Exercise objective: Retype the listing in full. Change nothing.

Input data:
·····

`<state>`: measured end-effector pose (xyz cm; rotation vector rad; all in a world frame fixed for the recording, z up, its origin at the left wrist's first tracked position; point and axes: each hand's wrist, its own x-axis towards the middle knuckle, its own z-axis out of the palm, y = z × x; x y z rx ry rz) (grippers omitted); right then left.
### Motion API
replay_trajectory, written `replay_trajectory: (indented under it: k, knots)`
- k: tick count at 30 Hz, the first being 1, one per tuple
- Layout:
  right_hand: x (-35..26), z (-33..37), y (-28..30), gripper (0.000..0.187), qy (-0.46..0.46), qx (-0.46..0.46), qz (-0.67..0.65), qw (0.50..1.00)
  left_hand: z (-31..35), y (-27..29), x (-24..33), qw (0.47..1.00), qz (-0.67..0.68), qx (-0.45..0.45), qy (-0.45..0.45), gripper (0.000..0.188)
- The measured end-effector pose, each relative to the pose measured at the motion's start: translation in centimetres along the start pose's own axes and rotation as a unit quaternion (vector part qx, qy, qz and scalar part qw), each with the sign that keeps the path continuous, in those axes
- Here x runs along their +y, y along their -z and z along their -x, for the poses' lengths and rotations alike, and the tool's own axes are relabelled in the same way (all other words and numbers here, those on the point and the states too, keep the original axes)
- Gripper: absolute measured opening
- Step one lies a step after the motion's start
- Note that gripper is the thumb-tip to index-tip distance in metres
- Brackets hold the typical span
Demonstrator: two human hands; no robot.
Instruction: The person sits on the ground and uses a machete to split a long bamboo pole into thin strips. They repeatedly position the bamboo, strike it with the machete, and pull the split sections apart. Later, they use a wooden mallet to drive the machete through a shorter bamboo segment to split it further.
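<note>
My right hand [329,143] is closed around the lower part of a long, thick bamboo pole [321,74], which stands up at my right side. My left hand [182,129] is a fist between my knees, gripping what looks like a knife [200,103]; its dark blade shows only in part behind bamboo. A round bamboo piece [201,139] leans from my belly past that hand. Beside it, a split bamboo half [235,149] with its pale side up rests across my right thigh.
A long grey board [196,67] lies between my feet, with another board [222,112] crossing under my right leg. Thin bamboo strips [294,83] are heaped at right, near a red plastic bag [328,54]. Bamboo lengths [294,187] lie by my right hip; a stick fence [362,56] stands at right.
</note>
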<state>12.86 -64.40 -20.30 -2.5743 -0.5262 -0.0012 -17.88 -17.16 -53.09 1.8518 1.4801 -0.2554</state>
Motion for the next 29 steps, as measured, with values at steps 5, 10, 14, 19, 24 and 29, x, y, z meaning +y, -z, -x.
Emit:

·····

Completed task:
`<state>`: measured end-effector pose (xyz cm; rotation vector rad; all in a world frame fixed for the recording, z up, its origin at the left wrist's first tracked position; point and axes: each hand's wrist, its own x-axis towards the middle knuckle, its own z-axis out of the palm, y = z × x; x y z rx ry rz) (grippers omitted); right then left.
### Motion API
replay_trajectory, written `replay_trajectory: (indented under it: k, knots)`
- k: tick count at 30 Hz, the first being 1, one per tuple
- Layout:
  right_hand: x (-35..26), z (-33..37), y (-28..30), gripper (0.000..0.187), qy (-0.46..0.46), qx (-0.46..0.46), qz (-0.67..0.65), qw (0.50..1.00)
  left_hand: z (-31..35), y (-27..29), x (-24..33), qw (0.47..1.00), qz (-0.67..0.68), qx (-0.45..0.45), qy (-0.45..0.45), gripper (0.000..0.188)
- The measured end-effector pose, each relative to the pose measured at the motion's start: translation in centimetres along the start pose's own axes and rotation as a unit quaternion (vector part qx, qy, qz and scalar part qw), each with the sign that keeps the path continuous, in those axes
- Here x runs along their +y, y along their -z and z along their -x, for the poses' lengths and rotations alike, and the tool's own axes are relabelled in the same way (all other words and numbers here, those on the point and the states too, keep the original axes)
- Gripper: absolute measured opening
- Step one lies a step after the motion's start
- Note that gripper is the thumb-tip to index-tip distance in metres
- Brackets hold the typical span
Demonstrator: two human hands; no robot.
Instruction: The person sits on the ground and uses a machete to split a long bamboo pole into thin strips. They repeatedly position the bamboo, strike it with the machete, and pull the split sections apart. Later, they use a wooden mallet to drive the machete through a shorter bamboo segment to split it further.
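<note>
My right hand [329,143] is closed around the lower part of a long, thick bamboo pole [321,74], which stands up at my right side. My left hand [182,129] is a fist between my knees, gripping what looks like a knife [200,103]; its dark blade shows only in part behind bamboo. A round bamboo piece [201,139] leans from my belly past that hand. Beside it, a split bamboo half [235,149] with its pale side up rests across my right thigh.
A long grey board [196,67] lies between my feet, with another board [222,112] crossing under my right leg. Thin bamboo strips [294,83] are heaped at right, near a red plastic bag [328,54]. Bamboo lengths [294,187] lie by my right hip; a stick fence [362,56] stands at right.
</note>
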<state>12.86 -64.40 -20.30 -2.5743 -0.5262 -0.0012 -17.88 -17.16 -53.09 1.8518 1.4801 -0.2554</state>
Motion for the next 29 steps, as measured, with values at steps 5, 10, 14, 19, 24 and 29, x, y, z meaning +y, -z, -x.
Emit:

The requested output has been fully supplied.